Work required
As soon as the line containing "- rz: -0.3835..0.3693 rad" appears in the material below, start returning lines exactly, and end with the line containing "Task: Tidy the".

-*-

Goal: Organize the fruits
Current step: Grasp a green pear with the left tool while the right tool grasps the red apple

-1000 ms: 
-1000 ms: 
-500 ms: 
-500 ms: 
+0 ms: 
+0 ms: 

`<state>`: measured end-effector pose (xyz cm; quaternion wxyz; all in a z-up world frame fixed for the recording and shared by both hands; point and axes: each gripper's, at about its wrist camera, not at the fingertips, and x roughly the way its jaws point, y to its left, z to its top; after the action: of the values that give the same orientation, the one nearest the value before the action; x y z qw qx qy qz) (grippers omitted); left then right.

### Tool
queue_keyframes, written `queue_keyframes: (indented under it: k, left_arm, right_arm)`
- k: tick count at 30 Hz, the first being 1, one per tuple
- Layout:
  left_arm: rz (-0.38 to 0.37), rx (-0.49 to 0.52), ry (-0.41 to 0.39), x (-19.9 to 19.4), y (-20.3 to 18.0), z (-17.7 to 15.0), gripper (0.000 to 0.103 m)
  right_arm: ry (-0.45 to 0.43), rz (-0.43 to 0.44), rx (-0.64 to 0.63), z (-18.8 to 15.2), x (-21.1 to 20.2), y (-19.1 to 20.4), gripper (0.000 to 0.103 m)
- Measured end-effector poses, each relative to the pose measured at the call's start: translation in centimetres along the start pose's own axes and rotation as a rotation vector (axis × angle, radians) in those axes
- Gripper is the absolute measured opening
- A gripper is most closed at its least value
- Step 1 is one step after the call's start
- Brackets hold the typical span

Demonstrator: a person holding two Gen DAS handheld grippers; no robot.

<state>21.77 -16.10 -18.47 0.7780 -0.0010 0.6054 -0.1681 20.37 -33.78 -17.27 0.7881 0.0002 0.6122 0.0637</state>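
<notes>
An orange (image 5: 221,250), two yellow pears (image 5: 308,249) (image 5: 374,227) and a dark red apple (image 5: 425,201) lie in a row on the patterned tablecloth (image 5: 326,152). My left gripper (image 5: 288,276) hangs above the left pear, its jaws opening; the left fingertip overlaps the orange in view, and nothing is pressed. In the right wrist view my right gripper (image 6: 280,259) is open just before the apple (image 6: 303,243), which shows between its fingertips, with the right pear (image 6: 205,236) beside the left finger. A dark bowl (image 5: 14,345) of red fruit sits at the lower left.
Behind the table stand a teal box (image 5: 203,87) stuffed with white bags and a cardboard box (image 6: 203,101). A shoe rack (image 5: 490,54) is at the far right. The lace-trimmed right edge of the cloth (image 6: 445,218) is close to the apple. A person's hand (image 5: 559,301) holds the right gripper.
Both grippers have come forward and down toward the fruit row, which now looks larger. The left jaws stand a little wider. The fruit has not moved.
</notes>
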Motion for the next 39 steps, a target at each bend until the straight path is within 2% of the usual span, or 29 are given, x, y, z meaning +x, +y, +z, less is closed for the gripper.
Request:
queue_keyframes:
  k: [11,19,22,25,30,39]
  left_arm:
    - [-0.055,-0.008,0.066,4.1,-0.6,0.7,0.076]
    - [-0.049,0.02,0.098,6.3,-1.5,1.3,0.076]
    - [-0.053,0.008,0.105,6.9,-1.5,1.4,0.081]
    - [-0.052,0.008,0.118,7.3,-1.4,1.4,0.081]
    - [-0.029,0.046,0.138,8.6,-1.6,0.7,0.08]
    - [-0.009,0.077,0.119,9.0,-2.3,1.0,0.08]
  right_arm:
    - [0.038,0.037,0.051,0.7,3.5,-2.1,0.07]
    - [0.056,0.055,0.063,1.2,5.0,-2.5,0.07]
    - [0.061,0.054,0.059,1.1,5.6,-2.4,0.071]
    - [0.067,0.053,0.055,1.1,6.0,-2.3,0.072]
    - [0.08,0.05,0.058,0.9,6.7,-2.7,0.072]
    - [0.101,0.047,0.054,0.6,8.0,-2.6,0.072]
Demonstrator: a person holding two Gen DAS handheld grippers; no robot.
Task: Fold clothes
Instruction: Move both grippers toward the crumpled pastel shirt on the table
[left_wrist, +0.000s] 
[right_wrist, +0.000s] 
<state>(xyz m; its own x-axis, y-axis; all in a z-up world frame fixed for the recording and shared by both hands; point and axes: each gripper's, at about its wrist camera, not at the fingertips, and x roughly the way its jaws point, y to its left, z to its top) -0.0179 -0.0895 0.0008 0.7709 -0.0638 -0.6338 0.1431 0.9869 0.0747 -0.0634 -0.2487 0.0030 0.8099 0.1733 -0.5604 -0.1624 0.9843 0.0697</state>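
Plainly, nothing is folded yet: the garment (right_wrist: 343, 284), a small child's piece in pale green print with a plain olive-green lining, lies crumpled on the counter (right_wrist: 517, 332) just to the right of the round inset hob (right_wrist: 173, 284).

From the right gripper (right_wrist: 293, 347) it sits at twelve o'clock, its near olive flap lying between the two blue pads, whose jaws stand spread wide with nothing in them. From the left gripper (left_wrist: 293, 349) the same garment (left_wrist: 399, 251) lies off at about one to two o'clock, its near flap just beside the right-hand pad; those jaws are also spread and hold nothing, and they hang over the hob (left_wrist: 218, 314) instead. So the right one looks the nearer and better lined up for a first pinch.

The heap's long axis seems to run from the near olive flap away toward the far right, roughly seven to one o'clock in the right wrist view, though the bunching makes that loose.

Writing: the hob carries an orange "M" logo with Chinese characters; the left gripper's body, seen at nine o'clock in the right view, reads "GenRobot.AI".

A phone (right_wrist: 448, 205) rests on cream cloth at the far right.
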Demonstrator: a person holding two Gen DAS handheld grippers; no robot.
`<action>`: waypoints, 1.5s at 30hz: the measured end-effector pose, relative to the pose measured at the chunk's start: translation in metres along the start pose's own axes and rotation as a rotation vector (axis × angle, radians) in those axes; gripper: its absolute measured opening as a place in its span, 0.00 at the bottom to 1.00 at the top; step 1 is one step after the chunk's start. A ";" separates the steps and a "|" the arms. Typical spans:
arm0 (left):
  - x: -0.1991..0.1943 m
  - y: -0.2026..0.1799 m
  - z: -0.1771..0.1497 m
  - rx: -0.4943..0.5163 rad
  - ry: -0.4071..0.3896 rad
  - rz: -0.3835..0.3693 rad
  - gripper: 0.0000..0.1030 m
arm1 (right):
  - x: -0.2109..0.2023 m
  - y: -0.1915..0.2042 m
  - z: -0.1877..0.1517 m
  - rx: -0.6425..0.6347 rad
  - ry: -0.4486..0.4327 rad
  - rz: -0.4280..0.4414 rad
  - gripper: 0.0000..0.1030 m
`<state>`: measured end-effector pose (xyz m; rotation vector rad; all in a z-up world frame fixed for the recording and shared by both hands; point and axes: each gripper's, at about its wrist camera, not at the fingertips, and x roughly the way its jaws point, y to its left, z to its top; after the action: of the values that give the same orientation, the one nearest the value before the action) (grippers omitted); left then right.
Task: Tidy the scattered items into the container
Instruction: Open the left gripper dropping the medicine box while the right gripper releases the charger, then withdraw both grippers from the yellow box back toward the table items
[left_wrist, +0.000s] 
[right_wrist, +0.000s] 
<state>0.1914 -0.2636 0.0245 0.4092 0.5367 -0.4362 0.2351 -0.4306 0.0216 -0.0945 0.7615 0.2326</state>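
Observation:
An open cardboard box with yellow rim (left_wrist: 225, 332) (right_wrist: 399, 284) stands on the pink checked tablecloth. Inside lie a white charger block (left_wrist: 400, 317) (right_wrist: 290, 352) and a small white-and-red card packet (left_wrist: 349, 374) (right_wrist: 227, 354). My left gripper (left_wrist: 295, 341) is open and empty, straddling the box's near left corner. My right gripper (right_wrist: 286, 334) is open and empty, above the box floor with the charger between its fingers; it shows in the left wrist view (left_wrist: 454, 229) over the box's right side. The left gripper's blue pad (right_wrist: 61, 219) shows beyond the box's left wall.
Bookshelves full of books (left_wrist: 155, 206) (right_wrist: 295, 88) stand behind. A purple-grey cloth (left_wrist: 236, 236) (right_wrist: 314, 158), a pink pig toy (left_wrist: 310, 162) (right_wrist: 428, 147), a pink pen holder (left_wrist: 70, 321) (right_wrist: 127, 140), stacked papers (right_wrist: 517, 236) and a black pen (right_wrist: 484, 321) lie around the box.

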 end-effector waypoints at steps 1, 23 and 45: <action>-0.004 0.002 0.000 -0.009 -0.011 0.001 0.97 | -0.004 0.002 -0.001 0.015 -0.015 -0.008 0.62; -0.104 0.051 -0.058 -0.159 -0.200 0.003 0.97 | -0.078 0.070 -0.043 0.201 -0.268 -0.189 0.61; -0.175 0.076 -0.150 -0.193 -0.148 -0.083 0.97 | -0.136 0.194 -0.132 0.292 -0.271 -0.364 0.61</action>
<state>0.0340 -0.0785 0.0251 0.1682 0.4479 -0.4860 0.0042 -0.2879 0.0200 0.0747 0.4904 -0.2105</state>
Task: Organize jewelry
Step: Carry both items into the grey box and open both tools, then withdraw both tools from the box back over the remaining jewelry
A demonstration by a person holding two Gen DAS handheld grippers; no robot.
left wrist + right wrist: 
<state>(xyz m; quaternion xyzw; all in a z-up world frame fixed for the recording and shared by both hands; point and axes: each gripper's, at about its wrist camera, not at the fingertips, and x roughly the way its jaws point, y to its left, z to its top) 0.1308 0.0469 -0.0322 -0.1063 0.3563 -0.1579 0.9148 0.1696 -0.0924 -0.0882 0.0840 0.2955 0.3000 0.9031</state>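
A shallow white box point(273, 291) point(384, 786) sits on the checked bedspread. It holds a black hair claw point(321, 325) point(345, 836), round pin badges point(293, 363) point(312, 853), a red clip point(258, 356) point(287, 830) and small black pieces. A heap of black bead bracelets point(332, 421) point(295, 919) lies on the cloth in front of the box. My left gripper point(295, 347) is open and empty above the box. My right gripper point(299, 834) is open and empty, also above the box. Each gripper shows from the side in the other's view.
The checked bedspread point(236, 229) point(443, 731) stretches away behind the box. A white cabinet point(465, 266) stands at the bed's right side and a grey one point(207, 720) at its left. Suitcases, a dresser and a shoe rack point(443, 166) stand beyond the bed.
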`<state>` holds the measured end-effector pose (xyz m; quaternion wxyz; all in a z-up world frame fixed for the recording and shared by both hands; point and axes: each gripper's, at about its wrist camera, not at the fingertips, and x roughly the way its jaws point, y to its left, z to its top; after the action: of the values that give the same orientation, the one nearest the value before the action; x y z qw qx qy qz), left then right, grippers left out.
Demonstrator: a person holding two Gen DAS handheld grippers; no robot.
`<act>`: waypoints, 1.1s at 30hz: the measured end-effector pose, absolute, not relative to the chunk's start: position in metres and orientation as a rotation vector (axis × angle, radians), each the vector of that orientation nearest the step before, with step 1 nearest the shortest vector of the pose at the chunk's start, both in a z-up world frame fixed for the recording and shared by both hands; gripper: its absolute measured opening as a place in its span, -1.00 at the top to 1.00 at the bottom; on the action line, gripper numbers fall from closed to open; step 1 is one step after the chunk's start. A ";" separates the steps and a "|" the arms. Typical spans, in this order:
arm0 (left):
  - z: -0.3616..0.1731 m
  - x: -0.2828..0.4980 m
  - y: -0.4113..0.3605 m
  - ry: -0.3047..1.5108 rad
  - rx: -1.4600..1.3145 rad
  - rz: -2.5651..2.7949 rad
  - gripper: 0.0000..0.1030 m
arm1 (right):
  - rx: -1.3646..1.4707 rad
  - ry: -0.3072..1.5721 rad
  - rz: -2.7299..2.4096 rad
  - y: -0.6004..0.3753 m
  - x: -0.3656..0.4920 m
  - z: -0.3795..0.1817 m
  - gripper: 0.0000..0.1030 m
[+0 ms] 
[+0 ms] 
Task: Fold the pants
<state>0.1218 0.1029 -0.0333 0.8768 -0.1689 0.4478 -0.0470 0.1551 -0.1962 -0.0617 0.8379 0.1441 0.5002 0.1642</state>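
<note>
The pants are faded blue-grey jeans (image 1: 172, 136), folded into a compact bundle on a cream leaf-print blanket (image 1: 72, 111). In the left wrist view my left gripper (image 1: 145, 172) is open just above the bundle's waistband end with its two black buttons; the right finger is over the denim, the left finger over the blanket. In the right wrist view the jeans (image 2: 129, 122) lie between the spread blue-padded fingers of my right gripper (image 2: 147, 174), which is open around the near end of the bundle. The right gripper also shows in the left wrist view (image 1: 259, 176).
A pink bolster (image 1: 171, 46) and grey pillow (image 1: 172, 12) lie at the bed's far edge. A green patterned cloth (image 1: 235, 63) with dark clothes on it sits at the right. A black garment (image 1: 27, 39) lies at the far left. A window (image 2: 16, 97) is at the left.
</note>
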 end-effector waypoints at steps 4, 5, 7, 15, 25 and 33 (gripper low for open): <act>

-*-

Solution below
  - rz: -0.3835..0.3693 rad
  - gripper: 0.0000..0.1030 m
arm1 (right):
  - x: -0.2109..0.2023 m
  - y: -0.1915..0.2042 m
  - z: -0.1877..0.1517 m
  - rx: -0.6425..0.6347 rad
  - ry: -0.4486..0.4327 rad
  - rz: -0.4280..0.4414 rad
  - gripper: 0.0000..0.1030 m
`<state>`: measured end-effector pose (xyz m; rotation vector rad; all in a z-up world frame fixed for the recording and shared by both hands; point and axes: each gripper's, at about its wrist camera, not at the fingertips, and x roughly the way its jaws point, y to its left, z to its top; after the action: of the values that give the same orientation, the one nearest the value before the action) (grippers omitted); left then right.
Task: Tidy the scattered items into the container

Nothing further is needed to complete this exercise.